The placebo effect occurs whenever a volunteer's strong belief in the treatment actually triggers an improvement in his or her health. Even if the patient or volunteer is given a completely harmless sugar pill or an injection of sterilized water, the possibility of receiving a benefit from the real drug creates a placebo effect. According to some researchers, a certain percentage of those patients who unknowingly receive a placebo report some signs of improvement, especially in the areas of pain management and overall energy level.

Most experts consider the placebo effect to be psychosomatic in nature, since there are no active compounds present in the placebos. It has been speculated that the researchers themselves help to create this effect by telling volunteers they may or may not have received the active form of the drug. If a motivated volunteer chooses to believe he has indeed received the real drug, then he may become overly sensitive to any and all changes in his condition. Interestingly enough, many who have experienced the placebo effect only report minor to moderate changes in their conditions, not complete cures or remissions.

The placebo effect could also be related to the body's release of natural pain killers called endorphins, as well as other chemicals designed to combat depression or raise energy levels. While a placebo itself may have no discernible effect on a volunteer's body chemistry, some patients may experience a sense of calm or peace of mind after receiving what could be a beneficial treatment. This effect may be similar to the psychological benefits many people experience after a physician's exam. The apparent improvement of symptoms caused by the placebo effect could be the result of the volunteer receiving a professional's personal attention and reassurance.

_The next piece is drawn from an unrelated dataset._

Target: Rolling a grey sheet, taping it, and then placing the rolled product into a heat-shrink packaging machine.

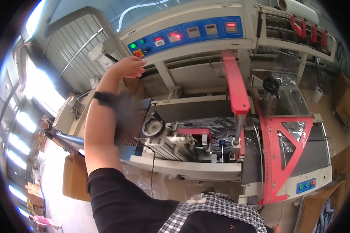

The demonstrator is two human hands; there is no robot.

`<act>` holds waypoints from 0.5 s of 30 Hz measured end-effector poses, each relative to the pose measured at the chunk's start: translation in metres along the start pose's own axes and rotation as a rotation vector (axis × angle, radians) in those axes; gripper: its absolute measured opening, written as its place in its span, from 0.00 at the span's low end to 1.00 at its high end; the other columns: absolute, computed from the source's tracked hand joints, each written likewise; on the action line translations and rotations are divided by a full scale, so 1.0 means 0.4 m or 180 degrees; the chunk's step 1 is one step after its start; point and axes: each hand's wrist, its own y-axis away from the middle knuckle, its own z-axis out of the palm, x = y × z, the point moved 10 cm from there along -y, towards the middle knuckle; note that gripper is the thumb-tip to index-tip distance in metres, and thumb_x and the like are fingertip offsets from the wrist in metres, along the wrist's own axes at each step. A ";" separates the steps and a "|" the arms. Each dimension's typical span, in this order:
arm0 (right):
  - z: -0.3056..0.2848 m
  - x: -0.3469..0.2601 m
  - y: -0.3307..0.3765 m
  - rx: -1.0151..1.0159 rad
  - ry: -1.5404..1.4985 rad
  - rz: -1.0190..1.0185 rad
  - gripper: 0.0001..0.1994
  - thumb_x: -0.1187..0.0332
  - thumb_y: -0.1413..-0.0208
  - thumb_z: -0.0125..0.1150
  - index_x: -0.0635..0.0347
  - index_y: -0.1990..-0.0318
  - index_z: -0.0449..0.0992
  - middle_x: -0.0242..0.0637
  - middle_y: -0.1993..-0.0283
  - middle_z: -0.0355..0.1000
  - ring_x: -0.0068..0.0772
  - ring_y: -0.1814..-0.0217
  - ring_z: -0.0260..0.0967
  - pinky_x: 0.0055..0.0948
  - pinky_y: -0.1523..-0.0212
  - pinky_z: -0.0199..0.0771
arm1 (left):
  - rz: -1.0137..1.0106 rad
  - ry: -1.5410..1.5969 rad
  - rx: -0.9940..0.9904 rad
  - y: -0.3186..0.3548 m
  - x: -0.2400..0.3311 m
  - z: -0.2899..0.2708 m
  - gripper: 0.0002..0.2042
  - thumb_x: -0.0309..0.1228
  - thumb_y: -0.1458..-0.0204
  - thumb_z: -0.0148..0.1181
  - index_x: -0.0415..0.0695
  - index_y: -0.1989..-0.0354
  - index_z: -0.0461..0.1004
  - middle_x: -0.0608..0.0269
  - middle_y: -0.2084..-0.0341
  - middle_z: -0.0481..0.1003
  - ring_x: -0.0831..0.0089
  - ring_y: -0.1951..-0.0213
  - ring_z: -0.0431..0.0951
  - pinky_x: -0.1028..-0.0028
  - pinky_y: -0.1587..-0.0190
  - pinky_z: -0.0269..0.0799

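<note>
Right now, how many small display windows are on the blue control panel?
5, in a row along the blue control panel: at and. None seems hidden by the left hand.

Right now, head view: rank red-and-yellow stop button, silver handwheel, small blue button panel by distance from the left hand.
From the left hand:
1. Stop button, just above the fingers on the top control panel.
2. Handwheel, below the hand, mid-machine.
3. Small blue panel, far lower right corner of the machine.

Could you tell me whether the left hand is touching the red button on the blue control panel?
Cannot tell. In the head view the left hand reaches the red button, fingertips beside it, but no contact or gap shows plainly.
</note>
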 end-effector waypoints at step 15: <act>0.452 0.414 0.524 0.0397 -0.0066 0.0693 0.21 0.48 0.44 0.51 0.61 0.63 0.67 0.37 0.73 0.66 0.31 0.79 0.62 0.30 0.83 0.62 | 0.0032 0.0476 0.0966 -0.830 -0.463 -0.298 0.18 0.47 0.43 0.51 0.46 0.71 0.76 0.64 0.73 0.77 0.80 0.81 0.73 0.80 0.78 0.67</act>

The placebo effect is not universally recognized by researchers, however. Almost all of the benefits reported are of the non-quantifiable variety, such as pain reduction or improved mental focus, which means they cannot be verified easily through standard medical testing. The volunteer who received a placebo may be subconsciously supplying answers he or she believes the researchers would want to hear, specifically how effective the trial medication appears to be.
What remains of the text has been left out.